The next building site was the finishing of all the rear suspension components with clear lacquer. As I don’t have a proper paint shop (room), I had to wait for acceptable outside temperatures for lacquering on our balcony.

Next point are the cockpit internals. As I have to wait a lot during finishing and mounting the rear suspension, I need a site where I can build at and not touching the car a lot. So seat is more ore less done (picture series below), steering wheel (picture series below) is well on the way and some small bits such as “dashboard” (that’s the tiny bit at the drivers right hand side with fire extinguisher and ignition button on it) or belts are missing.

There’s not too much stuff missing at the car now. Front suspension, brakes, wheels and engine cover. Nevertheless, I expect finishing the car not before middle of autumn – maybe October.


Rh rad duct with fitted grid. Same proceedure at the lh side pod.


Rh side pod viewed from the front. The cooling duct for the electronics is outside of the grid. You can see it a bit at the lower face of the duct directly in front of the grid.

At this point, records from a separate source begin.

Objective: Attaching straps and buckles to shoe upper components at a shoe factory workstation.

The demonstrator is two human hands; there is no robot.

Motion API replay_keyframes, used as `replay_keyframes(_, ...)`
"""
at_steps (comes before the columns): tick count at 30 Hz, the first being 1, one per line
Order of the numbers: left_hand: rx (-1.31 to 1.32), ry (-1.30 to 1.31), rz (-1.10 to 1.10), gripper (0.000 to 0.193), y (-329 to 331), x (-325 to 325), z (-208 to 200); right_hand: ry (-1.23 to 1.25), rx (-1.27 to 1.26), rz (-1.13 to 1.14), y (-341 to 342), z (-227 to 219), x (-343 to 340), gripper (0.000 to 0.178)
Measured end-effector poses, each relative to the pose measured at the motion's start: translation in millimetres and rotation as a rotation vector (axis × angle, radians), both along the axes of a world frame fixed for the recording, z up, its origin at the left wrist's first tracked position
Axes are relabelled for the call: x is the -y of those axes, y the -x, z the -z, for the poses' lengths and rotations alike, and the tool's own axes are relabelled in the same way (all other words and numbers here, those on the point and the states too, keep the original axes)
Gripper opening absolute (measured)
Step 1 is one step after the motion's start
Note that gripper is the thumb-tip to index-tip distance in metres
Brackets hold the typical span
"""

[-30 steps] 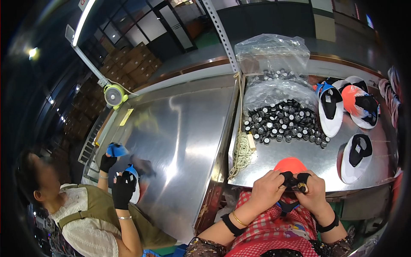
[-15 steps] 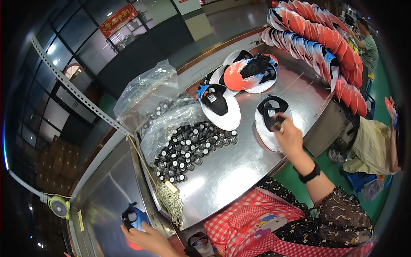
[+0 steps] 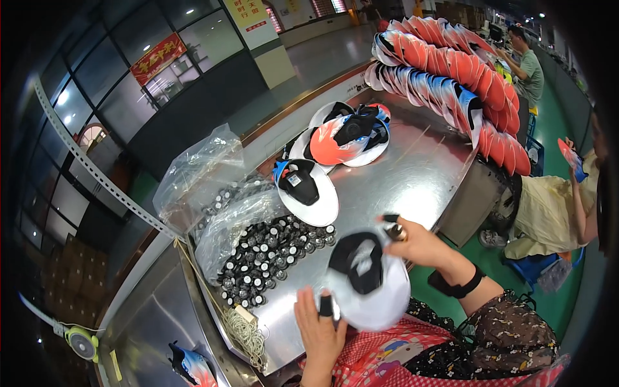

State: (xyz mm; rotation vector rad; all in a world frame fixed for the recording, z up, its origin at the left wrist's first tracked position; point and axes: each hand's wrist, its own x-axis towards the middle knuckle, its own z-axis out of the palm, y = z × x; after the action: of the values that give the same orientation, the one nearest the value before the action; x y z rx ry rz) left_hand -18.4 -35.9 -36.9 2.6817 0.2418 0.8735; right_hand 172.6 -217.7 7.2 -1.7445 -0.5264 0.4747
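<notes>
A white sun cap [image 3: 393, 293] with a black inner panel, blurred, lies between my hands at the front of the steel table [image 3: 361, 213]. At its left edge my left hand [image 3: 319, 329] has its fingers stretched and apart, a black sleeve on one finger; the thumb is beside the brim. My right hand [image 3: 419, 245], by the cap's upper right edge, closes on a small dark cylindrical piece [image 3: 397, 232]. A black sleeve covers its fingertip. A blue, white and red cap [image 3: 193, 366] lies on the lower surface at left.
Small round black pieces with white centres [image 3: 271, 255] heap beside clear plastic bags [image 3: 235, 213]. Several caps [image 3: 338, 142] are piled beyond, with long rows of red and blue caps [image 3: 445, 64] at the far right. String [image 3: 244, 335] hangs near the corner. Another person [image 3: 561, 206] sits at right.
My left hand has let go of the coloured cap and moved right to the white cap. The white cap has come nearer to me, with my right hand beside it. The view has shifted.
</notes>
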Motion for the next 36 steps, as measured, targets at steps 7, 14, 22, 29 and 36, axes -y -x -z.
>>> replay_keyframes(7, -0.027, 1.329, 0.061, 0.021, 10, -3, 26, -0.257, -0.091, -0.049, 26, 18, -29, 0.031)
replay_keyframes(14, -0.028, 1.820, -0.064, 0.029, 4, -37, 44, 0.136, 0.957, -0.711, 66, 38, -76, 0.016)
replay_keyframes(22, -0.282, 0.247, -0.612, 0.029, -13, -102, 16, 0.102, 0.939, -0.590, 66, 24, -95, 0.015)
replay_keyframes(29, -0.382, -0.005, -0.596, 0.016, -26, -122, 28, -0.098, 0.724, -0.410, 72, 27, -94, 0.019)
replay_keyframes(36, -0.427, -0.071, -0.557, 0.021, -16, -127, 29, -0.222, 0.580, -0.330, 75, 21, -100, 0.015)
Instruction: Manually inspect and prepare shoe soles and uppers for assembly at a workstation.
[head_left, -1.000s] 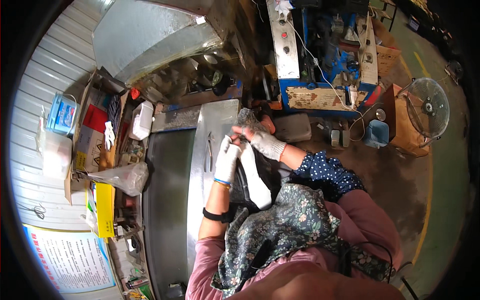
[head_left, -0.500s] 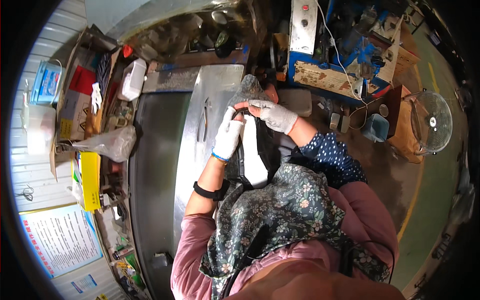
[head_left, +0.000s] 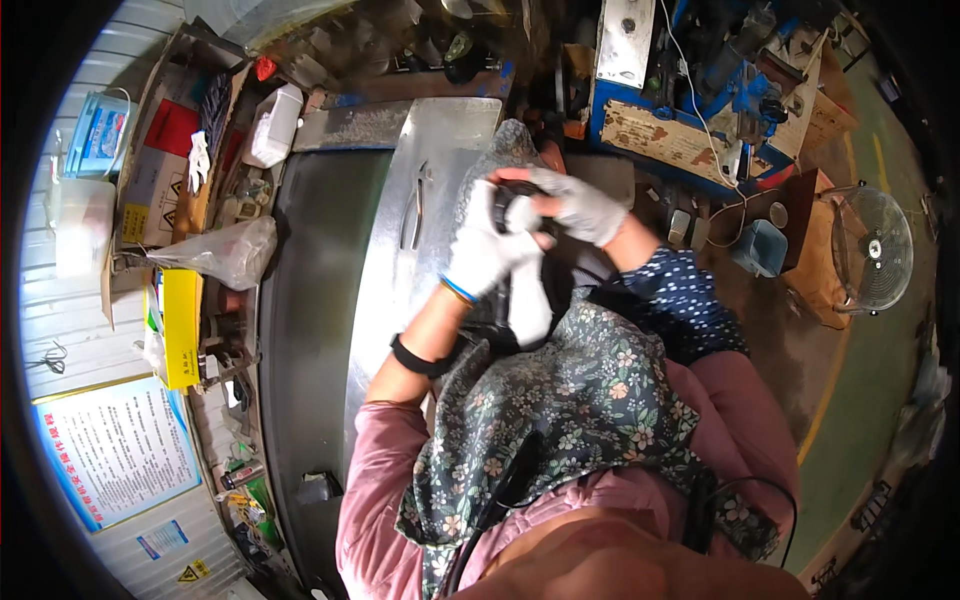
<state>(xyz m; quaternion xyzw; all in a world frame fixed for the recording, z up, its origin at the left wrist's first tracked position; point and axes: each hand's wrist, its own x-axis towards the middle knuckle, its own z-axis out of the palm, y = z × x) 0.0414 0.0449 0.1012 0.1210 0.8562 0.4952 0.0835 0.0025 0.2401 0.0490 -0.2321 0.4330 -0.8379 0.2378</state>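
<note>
Pinching the black-rimmed white piece [head_left: 530, 308], the right hand [head_left: 587, 211] curls over its far end. The left hand [head_left: 480, 257] clasps it

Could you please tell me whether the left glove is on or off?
On: the white glove covers the back of the left hand.

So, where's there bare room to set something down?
The long dark surface between the plastic bag and shiny metal plate looks mostly bare. It's crowded where the left hand and right hand meet at a dark piece.
</note>
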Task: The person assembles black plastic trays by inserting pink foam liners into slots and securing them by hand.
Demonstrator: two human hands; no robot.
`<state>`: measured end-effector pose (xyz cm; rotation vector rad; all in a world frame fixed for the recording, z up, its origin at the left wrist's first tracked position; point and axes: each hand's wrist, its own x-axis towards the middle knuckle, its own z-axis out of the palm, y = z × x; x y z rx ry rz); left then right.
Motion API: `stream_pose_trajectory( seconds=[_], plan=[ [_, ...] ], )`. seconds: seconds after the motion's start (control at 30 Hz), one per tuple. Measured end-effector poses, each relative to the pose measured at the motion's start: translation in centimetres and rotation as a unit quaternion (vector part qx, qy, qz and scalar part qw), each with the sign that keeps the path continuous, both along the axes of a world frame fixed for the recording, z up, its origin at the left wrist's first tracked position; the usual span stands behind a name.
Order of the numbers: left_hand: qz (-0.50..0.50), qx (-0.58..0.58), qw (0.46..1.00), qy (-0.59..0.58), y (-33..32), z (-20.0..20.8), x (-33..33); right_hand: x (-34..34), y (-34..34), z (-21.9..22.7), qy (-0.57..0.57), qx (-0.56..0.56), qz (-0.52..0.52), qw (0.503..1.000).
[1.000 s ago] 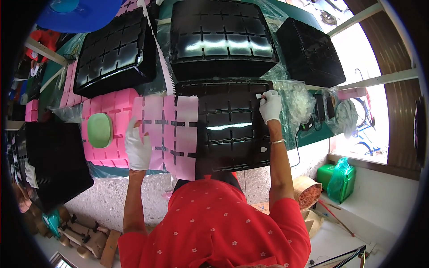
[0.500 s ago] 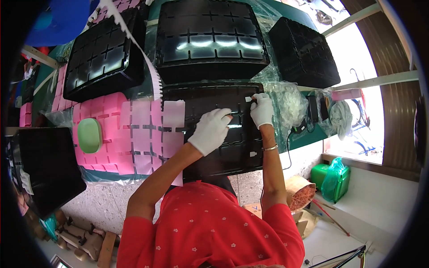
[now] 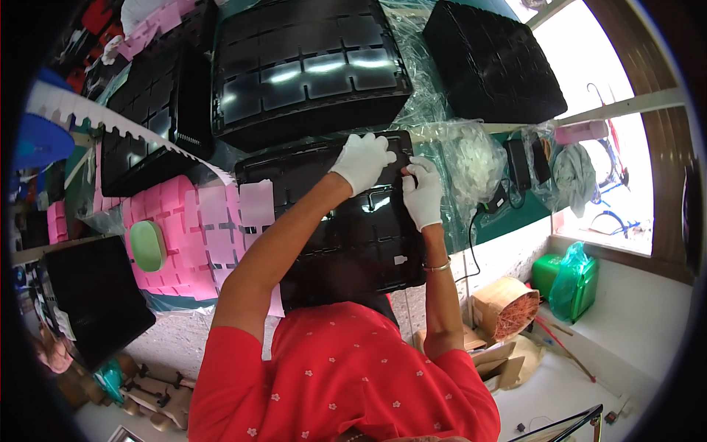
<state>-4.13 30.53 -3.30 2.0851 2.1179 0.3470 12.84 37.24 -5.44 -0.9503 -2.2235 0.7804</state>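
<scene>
A black moulded plastic tray (image 3: 346, 243) lies on the table right in front of me, its surface divided by raised ridges. Over its far right part, my left hand (image 3: 364, 163) in a white glove rests with the fingers bent a little and apart. My right hand (image 3: 423, 195), also gloved, is at the tray's far right corner, thumb and forefinger drawn together; anything between them is too small to make out. A small white tab (image 3: 400, 260) shows near the tray's right edge. Pink slotted sheets (image 3: 177, 206) overlap the tray's left side.
A green oval dish (image 3: 148, 245) sits on the pink sheets. Large black trays (image 3: 309, 66) stand beyond. Clear plastic wrap (image 3: 471, 166) and a black cable (image 3: 475, 243) lie at the right. A white toothed strip (image 3: 132, 121) crosses the upper left. Another person's gloved hand (image 3: 112, 48) shows far left.
My left hand has moved right and away from me, closer to the right hand. The white tab at the tray's far corner no longer shows. The whole view has shifted somewhat.
</scene>
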Motion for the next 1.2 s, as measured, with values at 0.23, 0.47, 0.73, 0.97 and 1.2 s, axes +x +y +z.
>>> stream_pose_trajectory(
  seconds=[0.23,0.47,0.73,0.97,1.2],
  plan=[
    [-0.024,-0.026,0.998,0.045,0.4,0.2,-0.1,-1.1,0.0,1.1,-0.069,0.075,0.005,0.995],
    [0.005,0.057,0.998,-0.009,-1.0,-0.7,0.0,-2.1,-0.1,-0.6,-0.099,0.129,-0.007,0.987],
    [0.019,0.003,1.000,-0.017,0.1,-0.1,0.2,-1.5,0.2,-1.2,-0.075,0.121,0.006,0.990],
    [0.001,0.041,0.999,-0.003,-0.3,-0.8,-0.3,-1.0,0.3,-1.3,-0.065,0.074,-0.016,0.995],
    [-0.020,0.074,0.995,-0.060,-1.4,-1.0,-0.8,-2.4,0.5,-1.7,-0.125,0.060,-0.022,0.990]
  ],
)
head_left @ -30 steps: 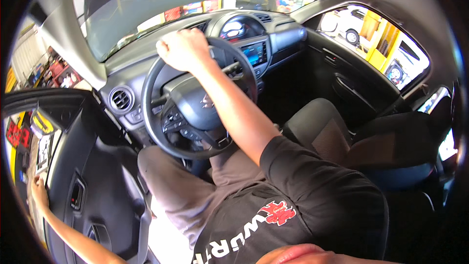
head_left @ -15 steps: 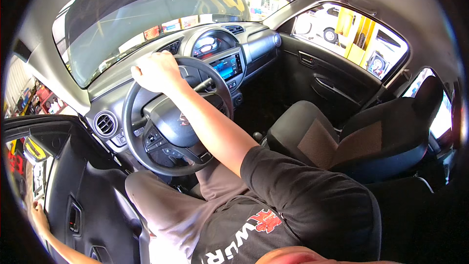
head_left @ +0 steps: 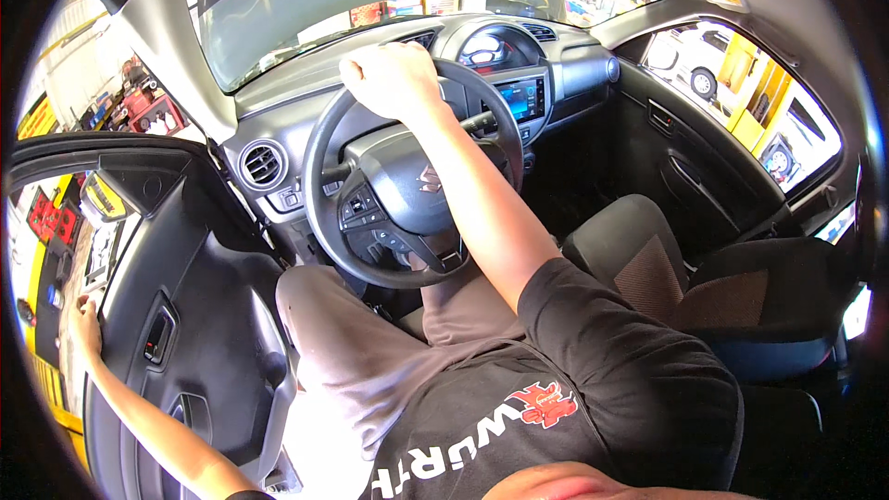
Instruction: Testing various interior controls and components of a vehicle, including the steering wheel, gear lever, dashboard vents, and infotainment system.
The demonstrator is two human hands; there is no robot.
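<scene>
My right hand (head_left: 394, 79) is closed round the top of the black steering wheel (head_left: 319, 167), its knuckles upward. That forearm crosses in front of the wheel's centre pad (head_left: 398, 190). At far left, my left hand (head_left: 83, 326) is by the window sill of the open driver's door (head_left: 222, 315), with the forearm lying along the door's upper edge. Its fingers are small in view, loosely bent and a little apart, with nothing visible in them. Behind the wheel are the lit instrument cluster (head_left: 486, 51) and a lit touch screen (head_left: 521, 100).
A round air vent (head_left: 263, 163) is left of the wheel. The front passenger seat (head_left: 639, 259) and its door (head_left: 681, 148) are at right. Beyond the windscreen stands the raised bonnet (head_left: 370, 0). Red tool cases (head_left: 51, 218) and yellow posts (head_left: 741, 83) show outside.
My view has turned leftward, so the wheel and dashboard sit further right and more of the open door and my left forearm shows. My right hand stays on the wheel's top.
</scene>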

Rh side pod with fitted radiator. It will be a challenge to get the cooling pipes packed beside the exhaust system. There I made a little mistake. If you can call it a mistake… The exhaust manifold should be tilted a bit more outside the car. In my case, it almost touches the chassis. So there is very less space for the backflow pipe of the oil (rh) as well as of the water (lh) radiator. But I’ll find a proper solution to manage this little fail.


Rear suspesion stuff and barge boards finished (8 shiny lacquer coats for the barge boards, 5 mat for the suspension arms).


Here you can see my “seat shell tool” which I’ve designed entirely from 2d shapes. Beside, you can see the basic structural element of the seat shell in raw condition.


First, I layed up the basic structural element (which could be seen at the picture above), followed by two side and one central element.


Top view of the structural part of the seat in my seat tool.


Seat demoulded from its tool. At the sides it needs to be trimmed.


First fit of the raw seat shell.


Final fit of the raw seat shell with stiffening boudaries (red stripes).


Finished seat shell.


Back view of the finished seat shell.


Raw structural (base) element of the steering wheel – front view.


Raw structural (base) element of the steering wheel – back view.


Steering wheel base in the paint shop – or, as we have learned earlier, on the paint balcony. 😉


Placing buttons on the steering wheel.


Comparison between the Lotus E21 and the Red Bull RB7 steering wheel. The Lotus one looks a bit more bulky as it has the display on the wheel and not on the chassis. The team appraoches differs in this regard. RB7 steering wheel has 73 part (as far as I remember), the Lotus one has 60 parts in its current stage (shift paddles and some details are missing).


Rh cockpit side: emercency sticker, E21 chassis badge and some lines – I don’t like to describe all the lines (all electronics).


Lh cockpit side: FIA sticker, track sticker (guess, which one is it?) and again some lines (two hydraulics for brake and FRIC-S and some electronics).